Records contained in a dataset:
....

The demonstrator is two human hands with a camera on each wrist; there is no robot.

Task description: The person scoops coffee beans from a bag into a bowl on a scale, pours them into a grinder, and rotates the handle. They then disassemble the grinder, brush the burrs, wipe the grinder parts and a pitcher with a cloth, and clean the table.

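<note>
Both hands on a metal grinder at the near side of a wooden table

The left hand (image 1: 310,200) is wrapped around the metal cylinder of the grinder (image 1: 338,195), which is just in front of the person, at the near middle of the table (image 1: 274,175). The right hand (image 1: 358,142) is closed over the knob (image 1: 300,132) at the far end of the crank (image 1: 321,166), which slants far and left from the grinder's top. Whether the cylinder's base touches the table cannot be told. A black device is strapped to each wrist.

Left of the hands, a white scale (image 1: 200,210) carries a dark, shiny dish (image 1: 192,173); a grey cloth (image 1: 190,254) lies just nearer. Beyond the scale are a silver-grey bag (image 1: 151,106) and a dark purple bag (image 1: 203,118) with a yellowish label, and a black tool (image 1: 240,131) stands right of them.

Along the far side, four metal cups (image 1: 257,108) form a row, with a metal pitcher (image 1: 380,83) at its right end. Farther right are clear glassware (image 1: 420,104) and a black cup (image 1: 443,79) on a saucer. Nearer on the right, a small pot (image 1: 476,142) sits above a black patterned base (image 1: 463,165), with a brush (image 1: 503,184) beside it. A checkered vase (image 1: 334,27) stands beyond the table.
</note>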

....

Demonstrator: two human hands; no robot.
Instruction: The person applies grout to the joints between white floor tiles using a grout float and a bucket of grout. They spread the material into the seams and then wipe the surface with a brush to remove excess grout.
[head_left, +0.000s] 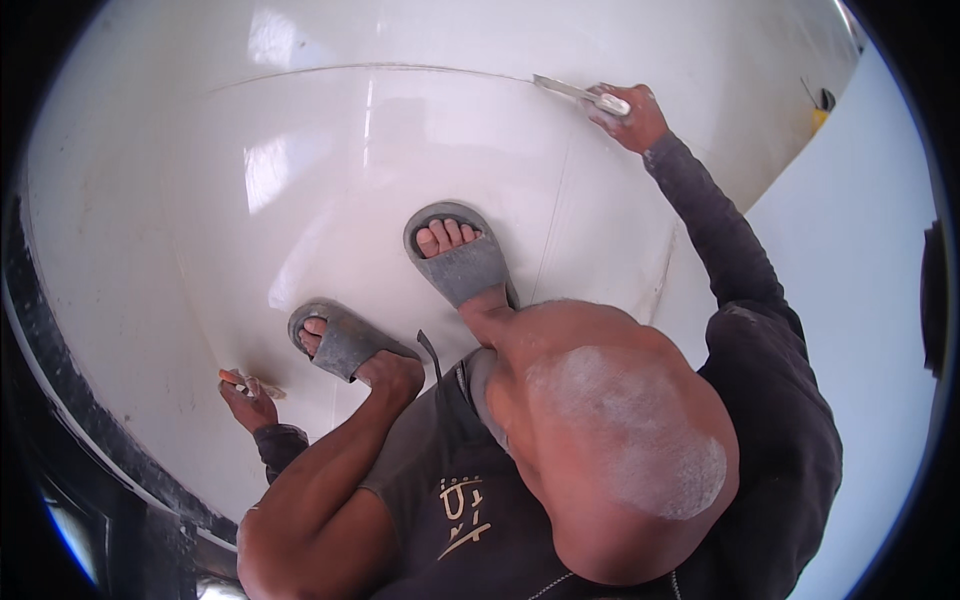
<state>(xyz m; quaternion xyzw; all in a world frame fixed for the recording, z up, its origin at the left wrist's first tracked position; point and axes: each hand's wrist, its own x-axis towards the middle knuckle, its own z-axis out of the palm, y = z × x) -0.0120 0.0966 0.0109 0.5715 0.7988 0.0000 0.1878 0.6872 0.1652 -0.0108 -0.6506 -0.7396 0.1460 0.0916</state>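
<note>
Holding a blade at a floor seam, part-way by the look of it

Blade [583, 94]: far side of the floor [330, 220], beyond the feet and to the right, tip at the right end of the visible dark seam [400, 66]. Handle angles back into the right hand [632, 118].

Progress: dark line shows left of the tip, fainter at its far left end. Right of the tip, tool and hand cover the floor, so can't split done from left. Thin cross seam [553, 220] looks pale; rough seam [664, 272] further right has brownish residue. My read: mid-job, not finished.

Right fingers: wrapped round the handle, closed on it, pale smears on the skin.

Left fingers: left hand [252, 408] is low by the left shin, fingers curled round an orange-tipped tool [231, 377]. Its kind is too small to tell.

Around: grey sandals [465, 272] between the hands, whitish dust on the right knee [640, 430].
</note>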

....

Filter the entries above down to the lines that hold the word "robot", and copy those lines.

The demonstrator is two human hands with a camera on each wrist; there is no robot.
Demonstrator: two human hands; no robot.

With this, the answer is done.